Problem details:
Please repeat only the lines below starting at the line that holds "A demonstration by" and ending at the line that holds "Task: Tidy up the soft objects", exactly, with both of those lines included and every picture omitted.
━━━ Dataset section ━━━
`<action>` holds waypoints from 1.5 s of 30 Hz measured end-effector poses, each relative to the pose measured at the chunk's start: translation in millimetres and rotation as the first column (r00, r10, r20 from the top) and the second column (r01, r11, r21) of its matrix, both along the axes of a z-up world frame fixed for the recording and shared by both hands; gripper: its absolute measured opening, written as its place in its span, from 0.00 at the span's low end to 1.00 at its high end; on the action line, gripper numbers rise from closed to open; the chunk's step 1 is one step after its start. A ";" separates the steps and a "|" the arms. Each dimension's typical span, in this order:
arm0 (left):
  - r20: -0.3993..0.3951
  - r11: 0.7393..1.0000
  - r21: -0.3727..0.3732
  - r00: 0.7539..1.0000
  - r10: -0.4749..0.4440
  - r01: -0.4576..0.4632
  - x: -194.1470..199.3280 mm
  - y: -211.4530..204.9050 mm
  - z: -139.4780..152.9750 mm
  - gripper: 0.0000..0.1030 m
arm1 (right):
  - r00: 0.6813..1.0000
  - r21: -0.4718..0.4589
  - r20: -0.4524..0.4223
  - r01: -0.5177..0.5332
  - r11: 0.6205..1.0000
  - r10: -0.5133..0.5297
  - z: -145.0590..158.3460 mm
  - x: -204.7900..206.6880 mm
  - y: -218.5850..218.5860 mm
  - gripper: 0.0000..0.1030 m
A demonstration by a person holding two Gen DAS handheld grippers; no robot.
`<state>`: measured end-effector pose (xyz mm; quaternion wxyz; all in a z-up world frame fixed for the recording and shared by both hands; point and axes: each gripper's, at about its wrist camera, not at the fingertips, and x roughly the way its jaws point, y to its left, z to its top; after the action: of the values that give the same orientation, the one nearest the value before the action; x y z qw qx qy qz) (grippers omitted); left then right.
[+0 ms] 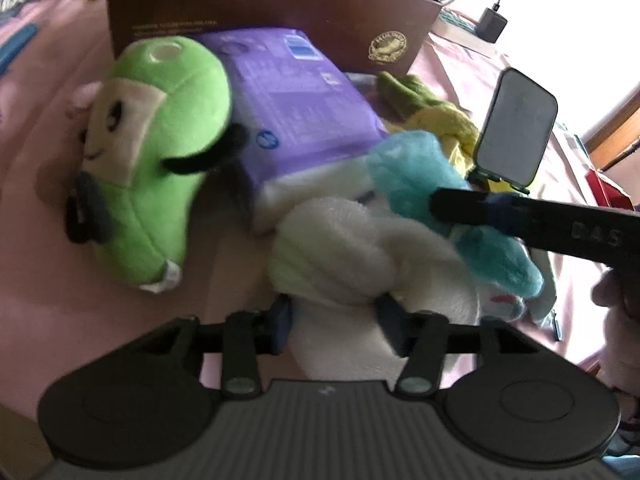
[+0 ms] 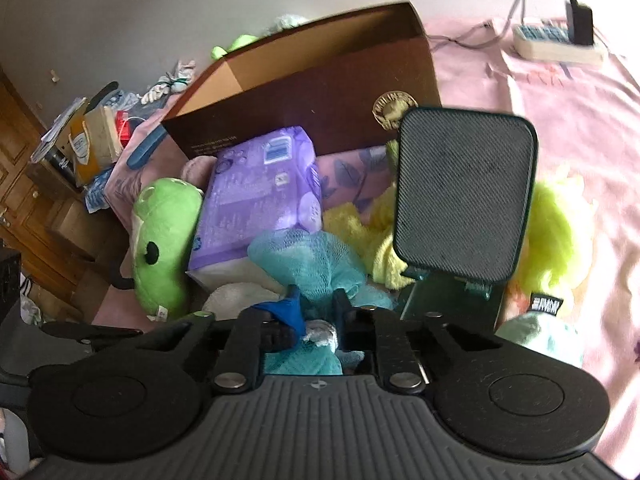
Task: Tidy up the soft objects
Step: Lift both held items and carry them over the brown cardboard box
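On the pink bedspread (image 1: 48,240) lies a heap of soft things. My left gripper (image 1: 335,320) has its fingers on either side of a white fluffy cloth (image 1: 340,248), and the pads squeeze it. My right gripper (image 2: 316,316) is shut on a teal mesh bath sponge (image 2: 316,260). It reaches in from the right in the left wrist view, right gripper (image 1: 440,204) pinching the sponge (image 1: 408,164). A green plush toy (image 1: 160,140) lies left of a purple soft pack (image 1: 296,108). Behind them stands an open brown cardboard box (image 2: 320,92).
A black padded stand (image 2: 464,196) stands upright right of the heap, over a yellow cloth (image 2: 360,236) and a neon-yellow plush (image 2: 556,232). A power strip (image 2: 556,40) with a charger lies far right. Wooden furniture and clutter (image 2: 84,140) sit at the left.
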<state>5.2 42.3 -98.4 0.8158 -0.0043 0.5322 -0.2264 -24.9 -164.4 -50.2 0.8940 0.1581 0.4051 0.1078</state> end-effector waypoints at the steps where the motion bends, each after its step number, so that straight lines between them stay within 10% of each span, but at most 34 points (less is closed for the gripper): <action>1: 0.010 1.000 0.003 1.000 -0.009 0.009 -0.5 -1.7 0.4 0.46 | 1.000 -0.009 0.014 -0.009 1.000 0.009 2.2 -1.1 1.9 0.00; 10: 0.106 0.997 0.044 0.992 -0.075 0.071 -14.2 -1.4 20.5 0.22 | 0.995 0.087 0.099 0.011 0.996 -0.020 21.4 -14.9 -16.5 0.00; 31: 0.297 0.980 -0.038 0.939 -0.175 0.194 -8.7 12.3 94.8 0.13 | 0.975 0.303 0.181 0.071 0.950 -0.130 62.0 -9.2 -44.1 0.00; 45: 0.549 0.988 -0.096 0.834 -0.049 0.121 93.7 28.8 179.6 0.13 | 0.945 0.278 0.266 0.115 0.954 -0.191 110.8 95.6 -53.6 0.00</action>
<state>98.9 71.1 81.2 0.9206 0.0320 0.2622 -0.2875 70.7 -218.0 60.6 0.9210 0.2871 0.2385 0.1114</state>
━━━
Solution for this task:
A demonstration by a person holding two Gen DAS handheld grippers; no robot.
`<state>`: measured end-effector pose (xyz mm; quaternion wxyz; all in a z-up world frame fixed for the recording and shared by both hands; point and axes: each gripper's, at about its wrist camera, not at the fingertips, and x roughly the way its jaws point, y to its left, z to its top; after the action: of the values that give the same orientation, the one nearest the value before the action; x y z qw qx qy qz) (grippers omitted); left then right.
[+0 ms] 
[+0 ms] 
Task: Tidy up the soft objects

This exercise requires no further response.